Der ukrainische Präsident Wolodymyr Selenskyj hat einem Friedensvorschlag von US-Präsident Donald Trump zugestimmt. Was steckt dahinter? Und was bedeutet das für den Konflikt mit Russland? Ein Blick auf die Fakten.
Trump fordert Waffenstillstand an der Frontlinie
Bei einem Treffen in Oslo erklärte Selenskyj am Mittwoch, Trump habe vorgeschlagen, „dort zu bleiben, wo wir sind, und Gespräche aufzunehmen.“ Damit meint Trump, dass die Frontlinien im Ukraine-Krieg vorerst eingefroren werden sollen, um einen Waffenstillstand zu ermöglichen und Verhandlungen zu starten. Selenskyj bestätigte, dass er diesen Vorschlag als „vernünftig“ einschätzt und offen für Gespräche ist (oe24.at).
Diese Haltung markiert einen deutlichen Bruch mit der bisherigen Kriegsstrategie, die auf eine vollständige Rückeroberung aller ukrainischen Gebiete abzielt.
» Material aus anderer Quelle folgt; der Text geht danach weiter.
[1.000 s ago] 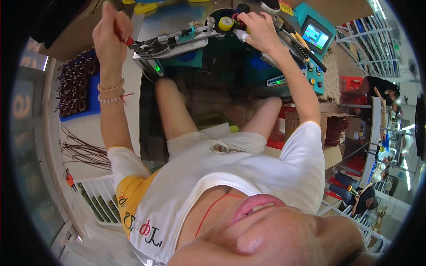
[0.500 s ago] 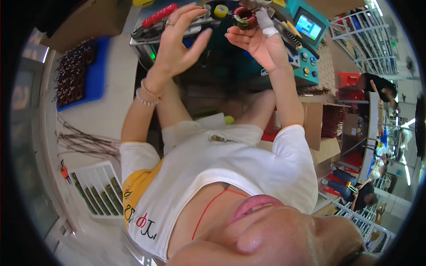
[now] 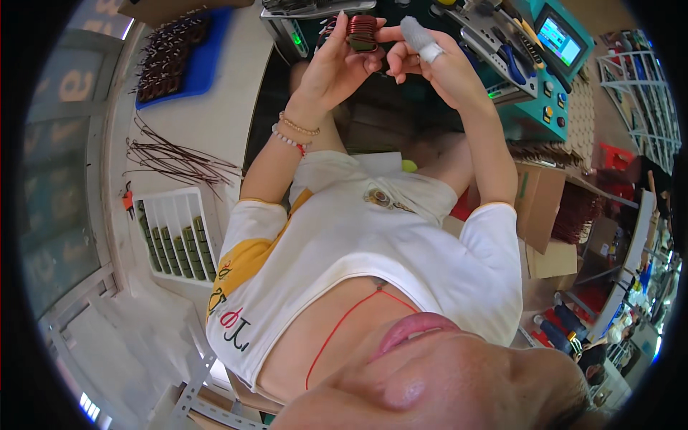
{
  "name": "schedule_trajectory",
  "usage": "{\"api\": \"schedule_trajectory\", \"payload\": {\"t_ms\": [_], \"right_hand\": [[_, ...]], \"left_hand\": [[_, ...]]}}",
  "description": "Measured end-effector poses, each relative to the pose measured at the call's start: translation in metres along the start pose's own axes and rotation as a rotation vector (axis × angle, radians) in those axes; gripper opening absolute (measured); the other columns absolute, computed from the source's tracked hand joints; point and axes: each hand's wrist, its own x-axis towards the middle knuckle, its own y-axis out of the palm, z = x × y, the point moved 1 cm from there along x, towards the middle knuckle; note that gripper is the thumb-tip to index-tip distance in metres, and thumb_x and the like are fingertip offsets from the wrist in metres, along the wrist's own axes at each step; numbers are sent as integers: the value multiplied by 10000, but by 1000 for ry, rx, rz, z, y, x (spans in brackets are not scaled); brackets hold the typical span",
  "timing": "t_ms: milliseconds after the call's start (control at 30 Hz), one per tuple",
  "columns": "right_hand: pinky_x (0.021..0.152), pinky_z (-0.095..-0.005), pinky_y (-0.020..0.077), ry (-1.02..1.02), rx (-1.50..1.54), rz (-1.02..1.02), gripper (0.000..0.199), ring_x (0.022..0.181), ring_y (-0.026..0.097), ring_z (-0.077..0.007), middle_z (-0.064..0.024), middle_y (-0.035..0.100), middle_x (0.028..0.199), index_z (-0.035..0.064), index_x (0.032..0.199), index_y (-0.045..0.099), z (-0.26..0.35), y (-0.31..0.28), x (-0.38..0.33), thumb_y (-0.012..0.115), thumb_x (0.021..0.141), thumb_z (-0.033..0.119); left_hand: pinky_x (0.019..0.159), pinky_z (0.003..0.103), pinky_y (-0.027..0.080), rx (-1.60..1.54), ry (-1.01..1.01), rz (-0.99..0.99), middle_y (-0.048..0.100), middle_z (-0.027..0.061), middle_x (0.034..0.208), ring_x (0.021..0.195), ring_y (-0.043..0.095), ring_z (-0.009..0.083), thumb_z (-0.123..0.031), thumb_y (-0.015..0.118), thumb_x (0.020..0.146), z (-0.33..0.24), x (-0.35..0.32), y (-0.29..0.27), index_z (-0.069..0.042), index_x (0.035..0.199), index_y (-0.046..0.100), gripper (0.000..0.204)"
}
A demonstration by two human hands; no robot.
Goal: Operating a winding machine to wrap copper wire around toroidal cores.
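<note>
A ring-shaped coil (image 3: pixel 362 36), wound with reddish-brown wire and showing a dark green core, is held up over the machine edge. My left hand (image 3: pixel 331 75) grips it, thumb on the near side and fingers curled beneath. My right hand (image 3: pixel 441 68) is just right of it, palm partly facing me. Its outstretched index finger reaches the coil's right side, while the lower fingers curl loosely apart from the coil. A grey-white wrap (image 3: pixel 421 39) covers the right thumb, which stands clear of the coil.
At left, a blue tray (image 3: pixel 215 61) holds several finished-looking coils, near loose brown wires (image 3: pixel 175 154) and a white tray (image 3: pixel 170 201) of green cores. Right of my hands stands a teal machine (image 3: pixel 534 111) with a lit screen (image 3: pixel 559 41) and buttons. Cardboard boxes (image 3: pixel 539 204) sit at right.
My left hand has come right and closed on the coil. The coil is turned and sits lower and left in the picture. My right hand's fingers have curled, with its index against the coil.
</note>
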Motion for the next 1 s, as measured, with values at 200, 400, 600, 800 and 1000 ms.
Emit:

Trump, der seit Jahren für seine unkonventionellen Ansichten bekannt ist, sieht in diesem Schritt eine Möglichkeit, den Konflikt zu beenden, ohne weitere Menschenleben zu opfern.
Harter Ton und heftige Diskussionen
Doch die Gespräche zwischen Trump und Selenskyj waren alles andere als harmonisch. Berichte aus dem Weißen Haus schildern hitzige Auseinandersetzungen, bei denen Trump Selenskyj aufforderte, Teile der Ostukraine – konkret die Donbas-Region – an Russland abzutreten. Selenskyj zeigte sich dabei standhaft und wies Forderungen nach Gebietsabtretungen zurück (Welt.de, Merkur.de).
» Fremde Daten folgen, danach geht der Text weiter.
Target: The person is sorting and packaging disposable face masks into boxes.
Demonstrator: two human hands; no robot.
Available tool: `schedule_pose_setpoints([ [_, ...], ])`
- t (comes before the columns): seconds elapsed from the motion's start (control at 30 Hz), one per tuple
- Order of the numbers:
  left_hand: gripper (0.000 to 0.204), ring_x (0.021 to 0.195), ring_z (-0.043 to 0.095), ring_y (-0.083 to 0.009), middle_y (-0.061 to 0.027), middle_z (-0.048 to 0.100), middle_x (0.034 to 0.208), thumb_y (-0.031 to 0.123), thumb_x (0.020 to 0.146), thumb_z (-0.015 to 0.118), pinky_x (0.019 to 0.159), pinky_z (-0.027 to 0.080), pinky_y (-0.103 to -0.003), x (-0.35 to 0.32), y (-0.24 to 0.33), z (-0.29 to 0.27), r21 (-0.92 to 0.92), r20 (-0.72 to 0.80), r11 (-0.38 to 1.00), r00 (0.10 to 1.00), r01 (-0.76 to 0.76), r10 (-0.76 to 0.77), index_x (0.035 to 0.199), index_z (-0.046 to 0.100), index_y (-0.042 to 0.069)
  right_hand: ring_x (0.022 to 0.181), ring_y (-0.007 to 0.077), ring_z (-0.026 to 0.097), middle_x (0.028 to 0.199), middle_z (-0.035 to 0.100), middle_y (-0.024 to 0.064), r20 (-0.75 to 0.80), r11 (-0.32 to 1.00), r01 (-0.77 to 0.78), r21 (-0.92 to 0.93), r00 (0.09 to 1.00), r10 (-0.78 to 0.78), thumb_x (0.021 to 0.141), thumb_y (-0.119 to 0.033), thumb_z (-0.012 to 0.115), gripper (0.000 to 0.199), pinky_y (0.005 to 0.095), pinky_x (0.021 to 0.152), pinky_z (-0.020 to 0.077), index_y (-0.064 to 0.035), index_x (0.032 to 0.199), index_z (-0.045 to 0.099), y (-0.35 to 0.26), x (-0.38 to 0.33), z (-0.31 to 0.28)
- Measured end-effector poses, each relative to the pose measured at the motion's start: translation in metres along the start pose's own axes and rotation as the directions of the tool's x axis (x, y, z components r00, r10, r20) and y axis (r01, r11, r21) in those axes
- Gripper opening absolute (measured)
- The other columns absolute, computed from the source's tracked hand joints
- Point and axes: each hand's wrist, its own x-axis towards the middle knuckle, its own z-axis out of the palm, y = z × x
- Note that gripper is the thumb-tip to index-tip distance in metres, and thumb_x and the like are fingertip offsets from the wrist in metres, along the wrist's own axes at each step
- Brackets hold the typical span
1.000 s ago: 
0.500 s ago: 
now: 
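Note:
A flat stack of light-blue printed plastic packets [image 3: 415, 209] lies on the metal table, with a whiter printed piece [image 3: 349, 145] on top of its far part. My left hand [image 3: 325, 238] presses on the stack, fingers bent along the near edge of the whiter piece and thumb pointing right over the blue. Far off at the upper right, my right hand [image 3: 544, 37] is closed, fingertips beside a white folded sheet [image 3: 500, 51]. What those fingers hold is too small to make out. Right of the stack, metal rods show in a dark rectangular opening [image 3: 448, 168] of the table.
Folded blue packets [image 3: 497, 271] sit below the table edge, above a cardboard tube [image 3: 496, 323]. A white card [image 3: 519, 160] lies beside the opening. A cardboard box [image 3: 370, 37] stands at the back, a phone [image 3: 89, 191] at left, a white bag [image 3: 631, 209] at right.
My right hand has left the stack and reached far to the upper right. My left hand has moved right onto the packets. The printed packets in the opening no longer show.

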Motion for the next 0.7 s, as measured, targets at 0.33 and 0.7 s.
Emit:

Trotz dieser Spannungen gab Selenskyj zu, dass er Trumps Vorschlag, zumindest über einen Waffenstillstand zu sprechen, für diskussionswürdig hält. Er betonte aber, dass eine dauerhafte Lösung nur auf Basis der territorialen Integrität der Ukraine erfolgen könne.
Europa steht hinter dem Friedensplan – aber mit Vorbehalten
EU-Staats- und Regierungschefs haben Trumps Plan für einen Waffenstillstand unterzeichnet und zeigen sich grundsätzlich offen für Verhandlungen. Doch sie warnen davor, die Ukraine zu Zugeständnissen zu drängen, die ihre Souveränität untergraben könnten. So heißt es in offiziellen Erklärungen, dass Frieden nur mit der Ukraine und nicht über deren Kopf hinweg erreicht werden darf (Bild.de, Tagesschau.de).
Die EU arbeitet derzeit zusammen mit Kiew an einem neuen Vorschlag für eine Waffenruhe, der auf Trumps Idee aufbaut, aber die ukrainischen Interessen stark berücksichtigt (Berliner-Zeitung.de).
Die Lage an der Front bleibt dramatisch
Während die politischen Gespräche laufen, bleibt die Situation an der Front angespannt. Russland führt weiterhin Angriffe durch, zuletzt mit Drohnen und Raketen, die zivile und militärische Ziele treffen. Die Ukraine reagiert mit eigenen Luftangriffen auf russische Einrichtungen, darunter eine Chemiefabrik tief im russischen Gebiet (Tagesschau.de, ZDFheute.de).